It is no stretch to imagine that a young woman with PTSD, a survivor of sexual abuse, might qualify for euthanasia in Australia in the future especially in an environment of over-stretched and under-funded mental health systems.
Aside from system failures, we need to look more closely at our own attitudes. There is a subtle discrimination in favour of able-bodied people – ableism – so well described by Shakira Hussein. The able-bodied cannot imagine living with a permanent physical or psychological disability.
The response from the online blogs and forums of people recovering from abuse and PTSD challenge these attitudes. Most have condemning the killing of this young woman. Like Genevieve, Charlotte and Ally Marie, they have shared how glad they are not to have been tempted with a death-inducing injection:
“I’m still alive and I can think and feel and love and do all the things I thought I’d never be able to.” (Jenn Selby)
“As someone who suffered severe depression throughout almost two decades (on and off), but who is now free from it through learned insights and changes to core beliefs, and has the tools to prevent myself ever getting to that place of no hope again, I find it very alarming that people are condoning assisted suicide for sufferers of mental illness. I believe it is an illness that is curable, therefore helping someone end their life before they may have found the tools, insight, help they need to help themselves out of the hole, is tragic. While it may have taken me 17 years to get to where I am today, and while I used to believe I would continue to suffer through, and have to manage my depression, for the rest of my life, I am now in a very different place. There were a number of times that I got so low, for so long, that I wanted to end things, but taking the next step to actually do that yourself is a big step. If society’s perception was that it’s normal to end the suffering, and they could assist me in doing so, easily and painlessly, then I probably would have taken that option and wouldn’t be here today. Which would mean I would have missed out on another 50 – 60 years (hopefully) of life, free from that level of debilitating depression. That would be a tragedy.” (Alison – posted privately on Facebook; quoted with permission)
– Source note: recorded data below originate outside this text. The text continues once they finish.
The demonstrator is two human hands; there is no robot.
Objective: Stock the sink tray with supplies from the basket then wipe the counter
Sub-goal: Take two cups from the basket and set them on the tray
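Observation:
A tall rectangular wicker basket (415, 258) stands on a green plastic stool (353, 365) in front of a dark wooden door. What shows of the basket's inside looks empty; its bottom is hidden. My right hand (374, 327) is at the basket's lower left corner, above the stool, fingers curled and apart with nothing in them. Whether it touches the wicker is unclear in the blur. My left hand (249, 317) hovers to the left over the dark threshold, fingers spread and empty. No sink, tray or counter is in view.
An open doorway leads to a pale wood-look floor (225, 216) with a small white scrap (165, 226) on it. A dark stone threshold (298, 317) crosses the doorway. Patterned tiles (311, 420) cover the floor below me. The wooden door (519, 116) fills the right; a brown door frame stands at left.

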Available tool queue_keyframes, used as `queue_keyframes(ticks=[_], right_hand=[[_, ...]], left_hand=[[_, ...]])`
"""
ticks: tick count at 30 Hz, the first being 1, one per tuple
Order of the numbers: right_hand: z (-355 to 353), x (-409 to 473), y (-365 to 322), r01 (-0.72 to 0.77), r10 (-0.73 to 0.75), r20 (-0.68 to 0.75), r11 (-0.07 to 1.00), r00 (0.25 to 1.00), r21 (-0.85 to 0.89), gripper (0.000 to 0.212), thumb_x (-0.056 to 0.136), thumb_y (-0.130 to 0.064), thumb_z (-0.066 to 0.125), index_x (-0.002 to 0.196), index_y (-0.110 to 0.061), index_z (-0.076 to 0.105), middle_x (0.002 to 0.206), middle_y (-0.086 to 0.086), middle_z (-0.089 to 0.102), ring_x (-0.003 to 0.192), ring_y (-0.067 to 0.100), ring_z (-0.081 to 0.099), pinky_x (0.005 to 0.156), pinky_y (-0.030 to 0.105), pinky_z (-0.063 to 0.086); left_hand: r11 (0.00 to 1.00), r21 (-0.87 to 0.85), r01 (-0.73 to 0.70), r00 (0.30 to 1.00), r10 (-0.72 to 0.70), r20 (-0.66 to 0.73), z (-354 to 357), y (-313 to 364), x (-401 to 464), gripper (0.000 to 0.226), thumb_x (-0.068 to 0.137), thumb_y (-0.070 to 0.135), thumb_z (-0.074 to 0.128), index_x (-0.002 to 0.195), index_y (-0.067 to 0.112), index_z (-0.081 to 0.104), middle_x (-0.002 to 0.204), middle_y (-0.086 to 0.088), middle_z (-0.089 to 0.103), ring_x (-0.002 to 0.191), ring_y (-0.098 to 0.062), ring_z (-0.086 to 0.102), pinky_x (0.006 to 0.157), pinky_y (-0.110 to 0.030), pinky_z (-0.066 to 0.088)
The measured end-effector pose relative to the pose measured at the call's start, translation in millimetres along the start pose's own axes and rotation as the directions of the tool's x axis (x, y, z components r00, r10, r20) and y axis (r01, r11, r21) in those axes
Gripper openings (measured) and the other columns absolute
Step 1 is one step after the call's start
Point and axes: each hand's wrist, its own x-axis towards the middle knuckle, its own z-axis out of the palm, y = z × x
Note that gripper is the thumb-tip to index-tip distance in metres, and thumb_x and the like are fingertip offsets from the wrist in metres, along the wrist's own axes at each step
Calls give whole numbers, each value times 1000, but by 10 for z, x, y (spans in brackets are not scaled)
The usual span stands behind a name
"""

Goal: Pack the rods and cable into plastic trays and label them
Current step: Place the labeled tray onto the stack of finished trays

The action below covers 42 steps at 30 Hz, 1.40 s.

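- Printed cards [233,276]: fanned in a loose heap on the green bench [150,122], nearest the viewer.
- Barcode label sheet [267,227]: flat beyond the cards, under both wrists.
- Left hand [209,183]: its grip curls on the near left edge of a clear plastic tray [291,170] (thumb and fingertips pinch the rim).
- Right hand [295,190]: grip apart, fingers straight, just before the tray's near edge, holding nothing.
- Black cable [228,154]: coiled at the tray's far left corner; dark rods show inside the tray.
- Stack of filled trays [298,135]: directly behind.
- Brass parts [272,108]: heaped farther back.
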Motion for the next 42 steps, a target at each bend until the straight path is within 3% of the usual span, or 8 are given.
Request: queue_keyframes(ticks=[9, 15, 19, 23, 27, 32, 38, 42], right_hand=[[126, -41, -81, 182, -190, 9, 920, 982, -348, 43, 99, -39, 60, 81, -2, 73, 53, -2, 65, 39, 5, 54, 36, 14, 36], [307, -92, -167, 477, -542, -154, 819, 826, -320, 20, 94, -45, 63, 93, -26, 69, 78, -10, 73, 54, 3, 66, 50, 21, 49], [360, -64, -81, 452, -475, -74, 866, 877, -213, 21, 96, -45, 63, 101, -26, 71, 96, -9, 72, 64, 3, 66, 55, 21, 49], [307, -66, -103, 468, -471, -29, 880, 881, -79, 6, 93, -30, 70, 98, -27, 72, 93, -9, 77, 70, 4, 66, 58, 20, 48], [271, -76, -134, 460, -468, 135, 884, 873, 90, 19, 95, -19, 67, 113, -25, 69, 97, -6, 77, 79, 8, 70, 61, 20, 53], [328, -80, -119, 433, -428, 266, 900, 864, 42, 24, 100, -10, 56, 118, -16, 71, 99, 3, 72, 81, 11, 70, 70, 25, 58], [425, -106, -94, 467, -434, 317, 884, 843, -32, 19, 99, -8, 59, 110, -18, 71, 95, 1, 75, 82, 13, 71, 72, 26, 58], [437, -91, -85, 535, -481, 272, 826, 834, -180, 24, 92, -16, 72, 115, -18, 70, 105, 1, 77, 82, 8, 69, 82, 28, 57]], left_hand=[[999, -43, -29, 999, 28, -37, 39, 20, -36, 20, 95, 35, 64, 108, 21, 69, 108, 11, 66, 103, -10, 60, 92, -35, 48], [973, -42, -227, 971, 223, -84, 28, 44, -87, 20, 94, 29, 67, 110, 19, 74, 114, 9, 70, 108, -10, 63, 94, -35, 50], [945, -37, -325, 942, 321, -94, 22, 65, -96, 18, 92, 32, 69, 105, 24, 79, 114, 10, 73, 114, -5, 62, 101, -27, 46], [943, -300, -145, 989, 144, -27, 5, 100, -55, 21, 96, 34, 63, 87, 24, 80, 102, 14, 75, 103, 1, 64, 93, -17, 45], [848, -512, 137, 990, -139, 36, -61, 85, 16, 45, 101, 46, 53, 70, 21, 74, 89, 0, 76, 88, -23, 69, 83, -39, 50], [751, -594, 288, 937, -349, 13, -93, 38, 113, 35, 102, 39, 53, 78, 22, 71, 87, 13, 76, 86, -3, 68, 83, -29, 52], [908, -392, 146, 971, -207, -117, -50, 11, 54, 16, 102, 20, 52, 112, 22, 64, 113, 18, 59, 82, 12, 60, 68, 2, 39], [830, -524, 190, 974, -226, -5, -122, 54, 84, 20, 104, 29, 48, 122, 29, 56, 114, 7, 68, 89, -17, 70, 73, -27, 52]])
“In my wildest dreams I never imagined that I could recover from a significant PTSD diagnosis. It took years and a chance meeting with a psychiatrist who was able to offer me the therapy I needed but had been unable to access before that time. In my 20s, any option was a good option to break free of the exhausting battle. I remember feeling deflated that I woke up in ICU, a failure even in trying to end my life. In my 40s, I thank God for not having been offered help to end my life and always encouragement that others depended on me to live and live well. Now, I have beautiful children, an incredibly patient and loving husband and LIFE. Once, I never thought I could say that. I have life and am more than my damaged mind. I am terribly sad that this young woman, whose living hell I am not trying to minimise, did not have the opportunity to know that there was more.” (Gabrielle – on the Women’s Bioethics Alliance Facebook page)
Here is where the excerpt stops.